What you are asked to do: Return, from the data below, each line that contains the word "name".

Dataset extract:
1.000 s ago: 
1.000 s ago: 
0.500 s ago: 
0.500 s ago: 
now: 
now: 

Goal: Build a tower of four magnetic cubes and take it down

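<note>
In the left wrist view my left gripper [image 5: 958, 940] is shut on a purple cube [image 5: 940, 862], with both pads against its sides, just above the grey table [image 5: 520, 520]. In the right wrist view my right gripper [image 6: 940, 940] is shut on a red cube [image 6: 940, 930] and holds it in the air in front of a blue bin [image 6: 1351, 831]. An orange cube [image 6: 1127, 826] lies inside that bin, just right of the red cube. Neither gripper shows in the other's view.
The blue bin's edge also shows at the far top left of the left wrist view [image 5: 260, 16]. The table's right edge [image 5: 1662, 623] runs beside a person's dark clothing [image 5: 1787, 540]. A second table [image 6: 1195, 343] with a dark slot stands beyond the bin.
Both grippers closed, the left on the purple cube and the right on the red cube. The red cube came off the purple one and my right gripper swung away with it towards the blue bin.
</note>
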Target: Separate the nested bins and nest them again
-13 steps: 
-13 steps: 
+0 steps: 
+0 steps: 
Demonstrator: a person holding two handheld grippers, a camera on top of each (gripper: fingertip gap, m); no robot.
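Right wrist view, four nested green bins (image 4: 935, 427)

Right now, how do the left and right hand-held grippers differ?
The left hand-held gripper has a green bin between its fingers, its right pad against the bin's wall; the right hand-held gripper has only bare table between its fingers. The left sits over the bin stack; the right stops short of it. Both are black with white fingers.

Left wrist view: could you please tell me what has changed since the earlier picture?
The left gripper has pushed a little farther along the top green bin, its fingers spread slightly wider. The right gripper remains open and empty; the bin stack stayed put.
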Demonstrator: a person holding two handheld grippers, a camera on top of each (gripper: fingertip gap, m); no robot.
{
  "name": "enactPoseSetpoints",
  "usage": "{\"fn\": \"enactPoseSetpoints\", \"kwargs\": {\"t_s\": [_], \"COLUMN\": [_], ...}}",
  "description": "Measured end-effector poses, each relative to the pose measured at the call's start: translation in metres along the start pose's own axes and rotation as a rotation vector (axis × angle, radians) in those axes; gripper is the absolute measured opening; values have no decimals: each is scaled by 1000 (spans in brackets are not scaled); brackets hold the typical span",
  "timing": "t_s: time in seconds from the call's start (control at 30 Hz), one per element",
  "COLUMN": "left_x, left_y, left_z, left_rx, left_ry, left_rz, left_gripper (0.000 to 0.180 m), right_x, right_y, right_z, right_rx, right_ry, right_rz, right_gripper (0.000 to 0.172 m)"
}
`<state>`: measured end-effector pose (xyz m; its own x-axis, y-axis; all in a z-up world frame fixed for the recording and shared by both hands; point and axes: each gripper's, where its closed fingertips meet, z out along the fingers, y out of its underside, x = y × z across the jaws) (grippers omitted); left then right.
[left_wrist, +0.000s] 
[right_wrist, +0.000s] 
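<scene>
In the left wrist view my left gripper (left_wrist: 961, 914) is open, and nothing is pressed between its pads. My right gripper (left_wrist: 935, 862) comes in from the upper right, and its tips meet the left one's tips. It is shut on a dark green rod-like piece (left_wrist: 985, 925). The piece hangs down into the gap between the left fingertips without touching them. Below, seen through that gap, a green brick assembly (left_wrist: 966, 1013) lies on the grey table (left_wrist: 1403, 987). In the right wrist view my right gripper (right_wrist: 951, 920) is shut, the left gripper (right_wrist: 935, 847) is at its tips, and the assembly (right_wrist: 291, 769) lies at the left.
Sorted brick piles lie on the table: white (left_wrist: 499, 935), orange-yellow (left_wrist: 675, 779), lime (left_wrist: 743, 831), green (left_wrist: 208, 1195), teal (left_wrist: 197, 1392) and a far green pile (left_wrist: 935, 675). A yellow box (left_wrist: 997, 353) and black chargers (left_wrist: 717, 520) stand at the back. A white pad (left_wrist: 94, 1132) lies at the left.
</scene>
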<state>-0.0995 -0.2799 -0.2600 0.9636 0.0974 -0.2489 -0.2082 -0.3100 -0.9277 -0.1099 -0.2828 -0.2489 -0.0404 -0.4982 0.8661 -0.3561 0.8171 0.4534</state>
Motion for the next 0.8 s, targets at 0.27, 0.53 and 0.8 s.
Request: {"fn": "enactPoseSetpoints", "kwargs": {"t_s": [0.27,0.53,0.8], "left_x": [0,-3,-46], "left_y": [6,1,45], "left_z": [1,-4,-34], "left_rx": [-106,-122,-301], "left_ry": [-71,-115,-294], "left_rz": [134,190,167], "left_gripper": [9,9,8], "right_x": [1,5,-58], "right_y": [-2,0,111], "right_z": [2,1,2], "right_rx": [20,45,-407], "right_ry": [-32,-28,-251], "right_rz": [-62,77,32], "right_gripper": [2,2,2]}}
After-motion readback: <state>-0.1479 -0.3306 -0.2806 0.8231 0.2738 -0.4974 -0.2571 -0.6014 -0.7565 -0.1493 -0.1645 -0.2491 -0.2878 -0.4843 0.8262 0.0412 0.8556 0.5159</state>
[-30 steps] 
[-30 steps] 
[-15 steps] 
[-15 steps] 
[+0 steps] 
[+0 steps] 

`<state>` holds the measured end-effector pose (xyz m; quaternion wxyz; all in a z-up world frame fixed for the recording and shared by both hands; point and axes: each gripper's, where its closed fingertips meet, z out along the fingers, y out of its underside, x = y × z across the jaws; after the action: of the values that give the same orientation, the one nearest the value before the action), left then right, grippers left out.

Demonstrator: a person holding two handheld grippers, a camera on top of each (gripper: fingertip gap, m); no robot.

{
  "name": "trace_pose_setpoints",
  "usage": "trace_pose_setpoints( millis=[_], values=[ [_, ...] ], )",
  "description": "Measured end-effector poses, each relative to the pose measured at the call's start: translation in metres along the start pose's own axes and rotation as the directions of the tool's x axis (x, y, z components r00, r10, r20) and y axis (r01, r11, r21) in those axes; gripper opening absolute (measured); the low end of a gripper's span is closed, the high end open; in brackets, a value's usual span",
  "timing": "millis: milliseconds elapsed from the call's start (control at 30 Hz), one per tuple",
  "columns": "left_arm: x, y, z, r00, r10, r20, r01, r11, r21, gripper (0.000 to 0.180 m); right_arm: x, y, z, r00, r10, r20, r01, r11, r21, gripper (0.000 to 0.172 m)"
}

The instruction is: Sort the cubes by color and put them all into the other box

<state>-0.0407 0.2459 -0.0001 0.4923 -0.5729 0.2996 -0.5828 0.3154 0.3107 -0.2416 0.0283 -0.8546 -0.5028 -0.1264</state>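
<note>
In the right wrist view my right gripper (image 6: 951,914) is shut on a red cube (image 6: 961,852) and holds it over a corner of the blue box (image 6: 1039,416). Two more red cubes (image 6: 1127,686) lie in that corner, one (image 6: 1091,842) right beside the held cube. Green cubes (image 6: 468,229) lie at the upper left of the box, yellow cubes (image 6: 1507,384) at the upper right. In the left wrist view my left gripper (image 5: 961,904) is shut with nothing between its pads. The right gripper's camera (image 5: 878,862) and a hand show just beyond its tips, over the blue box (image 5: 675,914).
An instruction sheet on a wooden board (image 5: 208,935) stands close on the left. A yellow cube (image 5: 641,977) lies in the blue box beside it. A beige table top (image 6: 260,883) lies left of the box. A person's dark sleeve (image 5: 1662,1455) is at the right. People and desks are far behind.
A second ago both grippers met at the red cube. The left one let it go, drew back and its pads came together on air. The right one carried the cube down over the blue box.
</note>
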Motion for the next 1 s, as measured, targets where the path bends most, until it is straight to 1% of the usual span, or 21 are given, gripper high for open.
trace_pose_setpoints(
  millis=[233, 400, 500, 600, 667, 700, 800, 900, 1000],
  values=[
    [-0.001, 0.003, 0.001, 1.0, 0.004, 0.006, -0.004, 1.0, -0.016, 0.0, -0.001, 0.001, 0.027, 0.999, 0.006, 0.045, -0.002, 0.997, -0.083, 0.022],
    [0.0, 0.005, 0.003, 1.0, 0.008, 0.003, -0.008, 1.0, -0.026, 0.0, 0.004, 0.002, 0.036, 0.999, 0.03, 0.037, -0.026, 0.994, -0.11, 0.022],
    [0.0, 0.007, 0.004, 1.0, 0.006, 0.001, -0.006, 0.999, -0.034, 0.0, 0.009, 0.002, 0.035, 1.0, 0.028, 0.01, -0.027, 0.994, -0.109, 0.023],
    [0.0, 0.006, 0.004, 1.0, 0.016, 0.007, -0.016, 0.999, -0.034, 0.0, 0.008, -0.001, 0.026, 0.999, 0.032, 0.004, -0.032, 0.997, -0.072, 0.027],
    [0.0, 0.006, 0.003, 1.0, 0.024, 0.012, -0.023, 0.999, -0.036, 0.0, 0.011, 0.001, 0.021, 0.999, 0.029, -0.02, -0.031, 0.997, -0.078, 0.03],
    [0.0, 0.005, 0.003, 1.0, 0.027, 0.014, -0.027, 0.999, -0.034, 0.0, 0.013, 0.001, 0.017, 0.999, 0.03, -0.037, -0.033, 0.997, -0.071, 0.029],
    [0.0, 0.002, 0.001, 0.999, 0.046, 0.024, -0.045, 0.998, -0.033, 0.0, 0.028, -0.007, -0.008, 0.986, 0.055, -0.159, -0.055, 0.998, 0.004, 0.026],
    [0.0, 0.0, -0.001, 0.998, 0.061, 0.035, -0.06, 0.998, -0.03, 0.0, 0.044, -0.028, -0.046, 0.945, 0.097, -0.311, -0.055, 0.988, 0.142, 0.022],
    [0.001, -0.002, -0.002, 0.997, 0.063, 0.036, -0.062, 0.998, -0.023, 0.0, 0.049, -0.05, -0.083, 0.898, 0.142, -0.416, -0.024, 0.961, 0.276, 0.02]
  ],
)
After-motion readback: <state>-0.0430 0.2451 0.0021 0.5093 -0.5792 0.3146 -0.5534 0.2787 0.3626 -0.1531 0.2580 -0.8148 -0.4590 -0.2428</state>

Written response:
  "name": "enactPoseSetpoints",
  "name": "trace_pose_setpoints",

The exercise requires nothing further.